FIG 3 VopX is required for stress fiber formation in polarized Caco-2/BBE cells. (A) Three planes, taken at 0.30 μm step size, shown as maximum intensity projections of differentiated Caco-2/BBE monolayers co-cultured with the indicated AM-19226 strain for 3 h (multiplicity of infection of ~10 or phosphate-buffered saline). The top row shows the apical cell surface (a); the middle row shows them midpoint of the cells (m); and the bottom row shows the basal cell surface (b). F-actin was labeled with Alexa Fluor 647 phalloidin (red); nuclei were labeled with 4′,6-diamidino-2-phenylindole (DAPI) (blue); and bacteria were detected using a polyclonal rabbit antibody developed against whole cell AM-19226 (green). Scale bars represent 10 μm. (B) Parallel experiment involving co-labeling of F-actin with Alexa Fluor 647 phalloidin (red), nuclei (DAPI, blue), and actin motor, NM IIB (green). Images depict the basal cell surface. Scale bars represent 10 μm. The study was conducted three times and produced similar results.
To determine if the basal actin structures induced by co-culture with the T3SSWT strain were indeed stress fibers, we performed dual fluorescence labeling experiments where we stained for F-actin and non-muscle myosin IIB (NM IIB) (Fig. 3B). NM IIB is an actin motor important for the formation of stress fibers in multiple cell types (50–53). We observed co-localization of F-actin and NM IIB staining at the basal cell surface, providing strong evidence that the basal actin-rich fibers are stress fibers (Fig. 3B, red and green channels). Consistent with previous results, co-culture with phosphate-buffered saline (PBS; mock), AM-19226 T3SSNull, and AM-19226 VopXNull strains exhibited minimal NM IIB staining at the epithelial cell base, whereas co-culture with AM-19226 T3SSWT and AM-19226 VopXNull + pVopX showed accumulation of the actin stress fibers associated with NM IIB (Fig. 3B).
VopX-dependent stress fiber formation modulates Caco-2/BBE cell adherence
Further evidence supporting stress fiber formation was collected by staining using an antibody recognizing zyxin. Zyxin is an essential component of mature focal adhesions (FAs), which mediate cell attachment to the extracellular matrix by participating in multiprotein complexes at the matrix adhesion sites linked to the actin stress fibers (54). In Fig. 4A, we observed punctate zyxin staining at the poles of the F-actin structures when monolayers were co-cultured with AM-19226 T3SSWT and AM-19226 VopXNull + pVopX strains. Conversely, mock, AM-19226 T3SSNull, and AM-19226 VopXNull co-cultures all displayed minimal basal cell surface staining.

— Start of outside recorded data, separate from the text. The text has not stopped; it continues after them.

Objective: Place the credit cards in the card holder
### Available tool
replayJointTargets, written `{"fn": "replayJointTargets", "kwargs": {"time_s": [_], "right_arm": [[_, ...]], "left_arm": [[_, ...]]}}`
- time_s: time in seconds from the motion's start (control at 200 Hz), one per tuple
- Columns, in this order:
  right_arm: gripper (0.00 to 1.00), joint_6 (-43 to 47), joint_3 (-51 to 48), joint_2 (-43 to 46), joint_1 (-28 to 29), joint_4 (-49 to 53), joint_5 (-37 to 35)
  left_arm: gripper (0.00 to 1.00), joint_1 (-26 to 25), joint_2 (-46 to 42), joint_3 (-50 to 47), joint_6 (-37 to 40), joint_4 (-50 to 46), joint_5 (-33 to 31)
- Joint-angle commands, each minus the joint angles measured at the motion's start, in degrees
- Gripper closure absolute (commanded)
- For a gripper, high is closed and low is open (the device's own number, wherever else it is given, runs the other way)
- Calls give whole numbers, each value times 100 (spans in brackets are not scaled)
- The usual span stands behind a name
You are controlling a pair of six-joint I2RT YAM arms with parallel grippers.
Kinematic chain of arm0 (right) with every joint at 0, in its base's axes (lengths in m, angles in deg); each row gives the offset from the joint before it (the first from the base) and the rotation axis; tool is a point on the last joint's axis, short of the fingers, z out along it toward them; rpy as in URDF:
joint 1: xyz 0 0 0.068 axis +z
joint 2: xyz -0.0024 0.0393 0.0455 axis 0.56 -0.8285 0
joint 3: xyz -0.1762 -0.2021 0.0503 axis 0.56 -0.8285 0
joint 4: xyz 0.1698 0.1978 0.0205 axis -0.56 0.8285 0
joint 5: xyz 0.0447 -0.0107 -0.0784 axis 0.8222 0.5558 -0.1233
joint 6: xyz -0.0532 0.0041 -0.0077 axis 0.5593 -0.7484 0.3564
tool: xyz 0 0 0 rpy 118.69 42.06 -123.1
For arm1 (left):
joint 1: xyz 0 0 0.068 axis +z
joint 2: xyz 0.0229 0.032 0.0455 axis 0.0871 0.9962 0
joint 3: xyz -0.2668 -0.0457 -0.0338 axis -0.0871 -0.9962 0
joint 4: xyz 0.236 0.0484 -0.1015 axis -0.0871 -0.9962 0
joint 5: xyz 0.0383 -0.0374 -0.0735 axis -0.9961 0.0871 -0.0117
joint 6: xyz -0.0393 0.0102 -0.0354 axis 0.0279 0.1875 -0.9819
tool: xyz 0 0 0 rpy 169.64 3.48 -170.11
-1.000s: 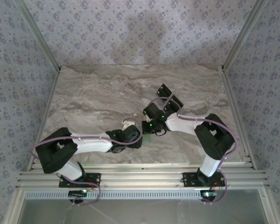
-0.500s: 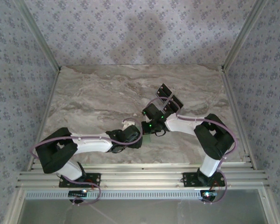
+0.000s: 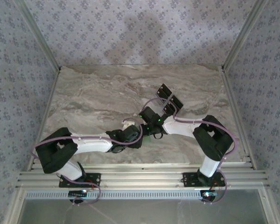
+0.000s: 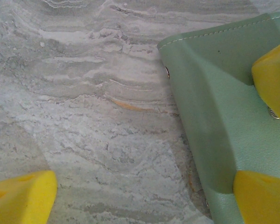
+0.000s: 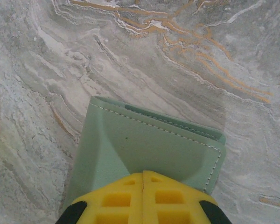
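Right gripper (image 5: 143, 179) is clamped shut, tips down on the card holder (image 5: 149, 140), and its arm has edged slightly toward the left arm. It's pinning the holder, I'd say. Left gripper (image 4: 142, 199) gapes wide, the holder at its right side. Beyond both, the table (image 5: 186, 56) runs on, its edges well off.

The card holder (image 5: 149, 144) lay on the table (image 3: 93, 98) near its middle, its near edge pinched in the right gripper (image 5: 143, 184). The left gripper (image 4: 140, 200), spread wide, stood at its nine o'clock. Two cards (image 3: 164, 90) lay together at its one o'clock.
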Motion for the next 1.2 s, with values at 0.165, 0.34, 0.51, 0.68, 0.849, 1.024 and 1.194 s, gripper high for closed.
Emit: {"fn": "replayJointTargets", "kwargs": {"time_s": [0.165,0.34,0.51,0.68,0.849,1.024,1.194], "right_arm": [[100,249,-497,-298,310,18,-332],[100,281,-791,-269,516,-224,-369],[100,219,-1138,-293,739,-428,-470],[100,53,-1436,-346,909,-661,-476],[100,-5,-1561,-351,1139,-737,-499],[100,-36,-1658,-324,1225,-790,-565],[100,-68,-1814,-306,1246,-960,-567]], "left_arm": [[3,-39,207,48,-48,-81,97],[3,-39,222,62,-35,-86,105],[3,-39,237,74,-35,-86,100],[3,-39,268,74,-48,-94,112],[3,-39,315,109,-44,-103,123],[3,-41,347,66,-108,-28,110],[3,-39,292,-44,-241,120,115]]}}
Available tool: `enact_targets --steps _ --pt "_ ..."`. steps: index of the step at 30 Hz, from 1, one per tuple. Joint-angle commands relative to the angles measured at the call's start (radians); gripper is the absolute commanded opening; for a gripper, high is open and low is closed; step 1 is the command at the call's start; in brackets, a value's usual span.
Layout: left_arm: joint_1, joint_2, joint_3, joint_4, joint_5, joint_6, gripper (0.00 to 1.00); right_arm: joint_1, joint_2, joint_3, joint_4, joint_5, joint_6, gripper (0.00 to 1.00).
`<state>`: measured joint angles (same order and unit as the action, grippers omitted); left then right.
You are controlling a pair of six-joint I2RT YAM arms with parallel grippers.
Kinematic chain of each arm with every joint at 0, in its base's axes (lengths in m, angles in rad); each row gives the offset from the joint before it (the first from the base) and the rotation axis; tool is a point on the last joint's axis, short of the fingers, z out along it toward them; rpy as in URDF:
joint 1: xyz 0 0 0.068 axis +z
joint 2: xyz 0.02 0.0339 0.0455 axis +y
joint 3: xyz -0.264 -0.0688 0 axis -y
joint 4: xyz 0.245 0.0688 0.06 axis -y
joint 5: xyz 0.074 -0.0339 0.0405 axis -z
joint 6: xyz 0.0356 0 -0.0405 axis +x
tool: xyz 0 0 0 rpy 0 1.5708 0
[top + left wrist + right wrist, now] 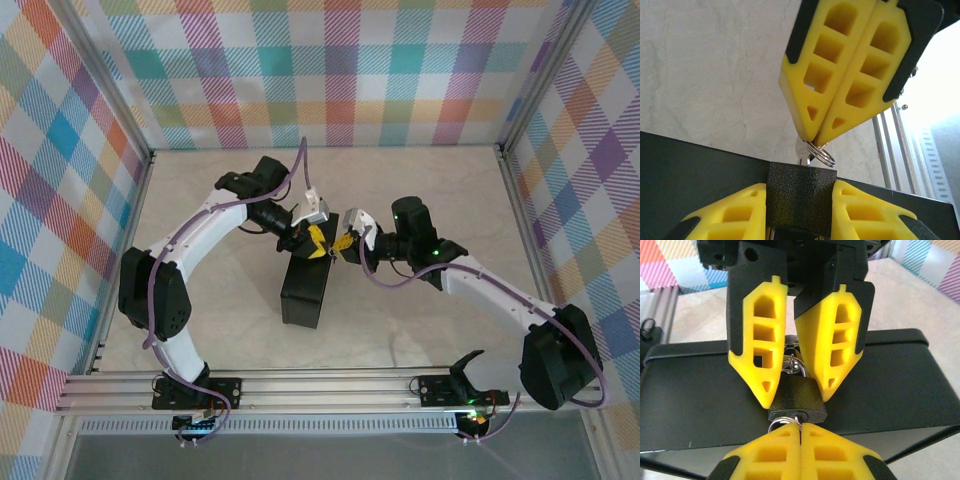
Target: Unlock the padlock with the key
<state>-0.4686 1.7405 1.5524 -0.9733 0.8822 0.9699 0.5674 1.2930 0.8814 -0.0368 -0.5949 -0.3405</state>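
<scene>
The left gripper (797,399) clamps the padlock (800,195), while the right gripper (813,140) pinches the key (801,150) between closed jaws, hiding most of it.

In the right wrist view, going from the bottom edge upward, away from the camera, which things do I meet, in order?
Right gripper, shut on the key → padlock → left gripper, clamping the padlock from both sides.

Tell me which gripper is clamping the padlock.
The left gripper: its jaws clamp the dark padlock, while the right gripper is shut on the key.
</scene>
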Motion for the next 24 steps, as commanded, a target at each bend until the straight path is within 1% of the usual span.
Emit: enact_targets --steps 1,2,5,8,10,11,13,15,17,19,24 --pt "-0.008 -0.062 -0.003 0.048 0.097 -0.018 0.14 0.005 0.049 0.066 -0.15 -0.182 0.17 0.0" --pt "-0.01 -0.065 -0.011 0.06 0.096 -0.025 0.14 0.004 0.061 0.081 -0.169 -0.203 0.202 0.0" --pt "-0.013 -0.078 -0.035 0.094 0.084 -0.04 0.14 0.005 0.09 0.094 -0.15 -0.225 0.38 0.0" --pt "-0.014 -0.092 -0.058 0.134 0.065 -0.062 0.2 0.005 0.091 0.083 -0.117 -0.213 0.528 0.0" --pt "-0.014 -0.101 -0.067 0.148 0.059 -0.068 0.21 0.004 0.085 0.073 -0.11 -0.2 0.6 0.0" --pt "-0.014 -0.103 -0.068 0.152 0.055 -0.072 0.22 0.003 0.083 0.069 -0.113 -0.195 0.619 0.0" --pt "-0.015 -0.108 -0.071 0.162 0.04 -0.078 0.29 0.002 0.081 0.06 -0.118 -0.177 0.656 0.0" --pt "-0.013 -0.113 -0.072 0.171 0.029 -0.085 0.32 -0.004 0.081 0.045 -0.105 -0.172 0.685 0.0" --pt "-0.012 -0.119 -0.075 0.182 0.027 -0.091 0.36 -0.007 0.08 0.034 -0.102 -0.162 0.697 0.0" --pt "-0.008 -0.127 -0.078 0.202 0.028 -0.11 0.41 -0.01 0.083 0.026 -0.101 -0.153 0.698 0.0" --pt "0.001 -0.146 -0.072 0.225 0.051 -0.134 0.44 -0.015 0.088 0.021 -0.104 -0.14 0.68 0.0"
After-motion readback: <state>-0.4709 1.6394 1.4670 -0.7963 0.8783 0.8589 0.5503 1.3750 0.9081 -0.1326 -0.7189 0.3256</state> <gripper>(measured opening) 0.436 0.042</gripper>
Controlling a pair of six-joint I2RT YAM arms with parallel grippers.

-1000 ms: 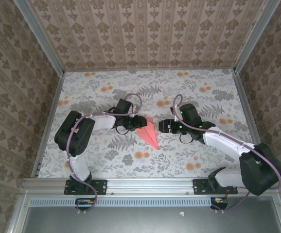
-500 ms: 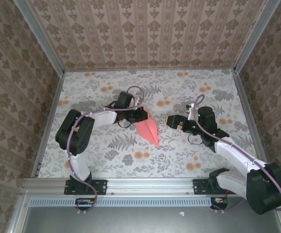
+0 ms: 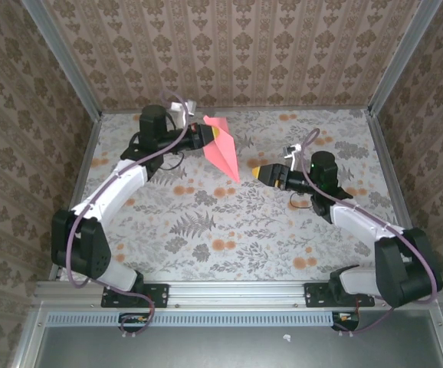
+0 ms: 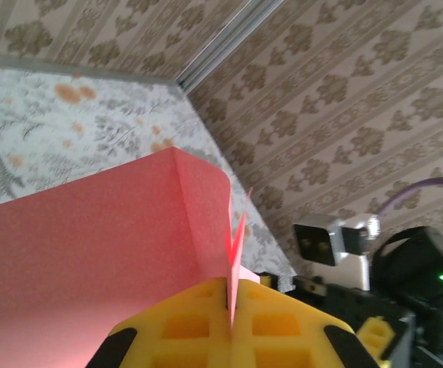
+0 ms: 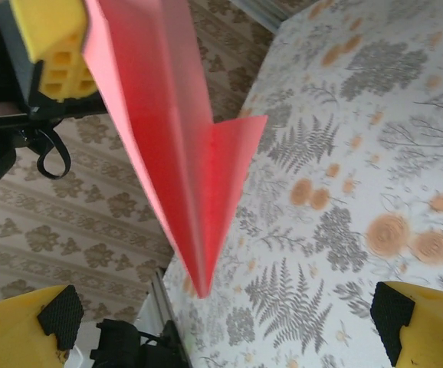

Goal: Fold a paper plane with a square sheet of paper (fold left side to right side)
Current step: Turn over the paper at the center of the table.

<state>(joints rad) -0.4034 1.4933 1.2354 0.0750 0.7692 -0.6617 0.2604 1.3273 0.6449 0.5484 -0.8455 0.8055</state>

FIG 4 VopX activity increases Caco-2/BBE adherence to the extracellular matrix. (A) Maximum intensity projections of three planes, taken at 0.30 μm step size, showing differentiated Caco-2/BBE monolayers co-cultured with the indicated AM-19226 strain for 3 h (multiplicity of infection ~10 or PBS). Cells were fluorescently labeled for F-actin with Alexa Fluor 647 phalloidin (red), nuclei (DAPI, blue), and zyxin (green). Images depict the basal cell surface. Scale bars represent 10 μm. (B) Maximum intensity values of zyxin staining from three 0.9 μm confocal projections. Data represent the average of three biological replicates. Statistics were generated by ordinary one-way analysis of variance (ANOVA) with Dunnett’s multiple comparison test. ***P ≤ 0.001. (C) Optical density at 450 nm of Caco-2/BBE cells stained with crystal violet, following an inverted spin after 3 h co-culture with the indicated AM-19226 strain or PBS (mock). Data represent the average ±standard deviation of four technical replicates. Statistics were generated by ordinary one-way ANOVA with Dunnett’s multiple comparison test. ***P ≤ 0.001, ****P ≤ 0.0001. The study was conducted three times with similar results. ns, not significant.
Zyxin staining was quantified using maximum intensity values of three fields of view from one experiment, and the results are shown in Fig. 4B. Zyxin intensity is greatest in co-culture experiments with the AM-19226 T3SSWT strain and, notably, decreases to a level similar to that observed for mock-infected monolayers when either the AM-19226 T3SSNull or AM-19226 VopXNull strains are used. Again, complementation of the AM-19226 VopXNull strain restored levels of zyxin staining intensity similar to those observed for the AM-19226 T3SSWTstrain. We thus concluded that VopX is required for FA assembly during infection.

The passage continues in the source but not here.